I am learning mutrix multiply with cuda. And I wrote a kernel to caculate the product of matrix A and matrix B. The height of A is M(4096 * 3), the width of A is K(4096 * 4). And the height of B is K(4096 * 4), the width of B is N(4096 * 2). The result of the matrix multiplication is C with M * N elements. I used the two share memory matrix As with size of BLOCK_SIZE_M * BLOCK_SIZE_K, matrix Bs with size of BLOCK_SIZE_K * BLOCK_SIZE_N. When set BLOCK_SIZE_M, BLOCK_SIZE_K, BLOCK_SIZE_N the same, I got the correct result. But if the BLOCK_SIZEs are not the same, I got the wrong number. I set the gridPerBlock and threadPerBlock as fllowing,

dim3 dimBlock(BLOCK_SIZE_N, BLOCK_SIZE_M);
dim3 dimGrid((B.width + BLOCK_SIZE_N - 1) / BLOCK_SIZE_N,
                 (A.height + BLOCK_SIZE_M - 1) / BLOCK_SIZE_M);

here is my kernel,

typedef struct{
  int width;
  int height;
  int stride;
  float* elements;
}Matrix;

__global__ void MatMulKernel(const Matrix A, const Matrix B, Matrix C){

  int row = blockDim.y * blockIdx.y + threadIdx.y;
  int col = blockDim.x * blockIdx.x + threadIdx.x;

  int ty = threadIdx.y;
  int tx = threadIdx.x;

  __shared__ float As[BLOCK_SIZE_M][BLOCK_SIZE_K];
  __shared__ float Bs[BLOCK_SIZE_K][BLOCK_SIZE_N];

  float CValue = 0;
  for(int m = 0; m < A.width / BLOCK_SIZE_K; ++m){

    As[ty][tx] = A.elements[row * A.width + m * BLOCK_SIZE_K + tx];
    Bs[ty][tx] = B.elements[(m * BLOCK_SIZE_K + ty) * B.width + col];

    __syncthreads();

    #pragma unroll
    for(int k = 0; k < BLOCK_SIZE_K; ++k){
      CValue += As[ty][k] * Bs[k][tx];
    }

    __syncthreads();

  }
  C.elements[row * B.width + col] = CValue;
}

For example, all of the elements of matrix A is 1, and all of the elements of matrix B is 2, if i set the BLOCK_SIZE_M=32, BLOCK_SIZE_K=32, BLOCK_SIZE_N=32, i got the right result is 32768. But if i set the BLOCK_SIZE_M=64, BLOCK_SIZE_K=32, BLOCK_SIZE_N=32, i got the wrong result.

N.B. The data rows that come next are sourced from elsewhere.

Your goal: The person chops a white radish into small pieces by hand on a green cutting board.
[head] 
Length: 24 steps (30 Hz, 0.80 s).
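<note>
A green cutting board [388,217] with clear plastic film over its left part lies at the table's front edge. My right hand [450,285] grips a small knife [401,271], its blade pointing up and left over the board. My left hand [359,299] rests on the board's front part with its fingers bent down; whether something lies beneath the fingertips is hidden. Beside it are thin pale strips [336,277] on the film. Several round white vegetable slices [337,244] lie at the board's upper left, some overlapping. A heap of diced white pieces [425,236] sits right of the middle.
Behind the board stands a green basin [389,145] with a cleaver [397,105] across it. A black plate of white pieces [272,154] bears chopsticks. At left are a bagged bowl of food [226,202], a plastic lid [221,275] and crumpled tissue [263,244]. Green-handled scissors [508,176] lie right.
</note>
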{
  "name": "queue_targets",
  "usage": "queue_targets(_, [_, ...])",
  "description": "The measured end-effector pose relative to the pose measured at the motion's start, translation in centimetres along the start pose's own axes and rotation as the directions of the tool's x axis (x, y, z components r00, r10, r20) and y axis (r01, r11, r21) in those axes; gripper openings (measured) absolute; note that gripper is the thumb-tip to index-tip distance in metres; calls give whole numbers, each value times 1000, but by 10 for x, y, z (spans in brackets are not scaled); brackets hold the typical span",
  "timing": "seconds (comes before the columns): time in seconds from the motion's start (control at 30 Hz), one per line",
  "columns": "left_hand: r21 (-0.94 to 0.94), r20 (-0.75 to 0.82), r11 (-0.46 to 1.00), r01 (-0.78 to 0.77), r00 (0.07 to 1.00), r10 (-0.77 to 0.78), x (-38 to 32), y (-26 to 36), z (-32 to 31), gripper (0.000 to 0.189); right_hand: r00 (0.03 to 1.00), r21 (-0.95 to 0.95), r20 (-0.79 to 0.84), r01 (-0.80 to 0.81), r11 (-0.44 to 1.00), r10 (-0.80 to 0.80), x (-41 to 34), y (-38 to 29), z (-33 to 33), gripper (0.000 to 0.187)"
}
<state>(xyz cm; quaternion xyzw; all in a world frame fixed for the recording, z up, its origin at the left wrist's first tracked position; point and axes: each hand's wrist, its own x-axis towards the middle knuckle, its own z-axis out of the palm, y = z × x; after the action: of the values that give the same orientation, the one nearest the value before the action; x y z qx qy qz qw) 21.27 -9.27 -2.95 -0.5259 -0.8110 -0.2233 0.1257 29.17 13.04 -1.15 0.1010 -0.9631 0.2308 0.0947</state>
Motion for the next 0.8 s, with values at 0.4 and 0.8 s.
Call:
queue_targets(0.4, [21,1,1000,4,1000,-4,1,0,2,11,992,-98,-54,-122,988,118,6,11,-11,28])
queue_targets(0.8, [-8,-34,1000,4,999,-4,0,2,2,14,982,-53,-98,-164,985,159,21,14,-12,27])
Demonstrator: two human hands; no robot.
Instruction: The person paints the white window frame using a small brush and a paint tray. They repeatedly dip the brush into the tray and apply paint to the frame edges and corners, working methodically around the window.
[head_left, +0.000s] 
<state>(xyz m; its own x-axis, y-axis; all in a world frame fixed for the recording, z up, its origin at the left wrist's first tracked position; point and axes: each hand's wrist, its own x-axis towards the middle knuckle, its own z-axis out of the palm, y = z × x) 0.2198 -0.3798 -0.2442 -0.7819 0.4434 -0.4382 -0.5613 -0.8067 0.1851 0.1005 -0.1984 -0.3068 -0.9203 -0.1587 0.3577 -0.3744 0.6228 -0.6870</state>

So, what is the problem?
Am i miss something?

unless your block dimensions match the shared memory dimensions for each array:

__shared__ float As[BLOCK_SIZE_M][BLOCK_SIZE_K];
__shared__ float Bs[BLOCK_SIZE_K][BLOCK_SIZE_N];

you won’t get a proper load of shared memory here:

As[ty][tx] = A.elements[row * A.width + m * BLOCK_SIZE_K + tx];
Bs[ty][tx] = B.elements[(m * BLOCK_SIZE_K + ty) * B.width + col];

Each thread loads one element of As and one element of Bs. In order to make sure that all elements of As and all elements of Bs are loaded, the dimensions of As must match the block dimensions exactly, and the dimensions of Bs must match the block dimensions exactly.

Unless BLOCK_SIZE_K is the same as both BLOCK_SIZE_M and BLOCK_SIZE_N, you won’t have satisfied this requirement.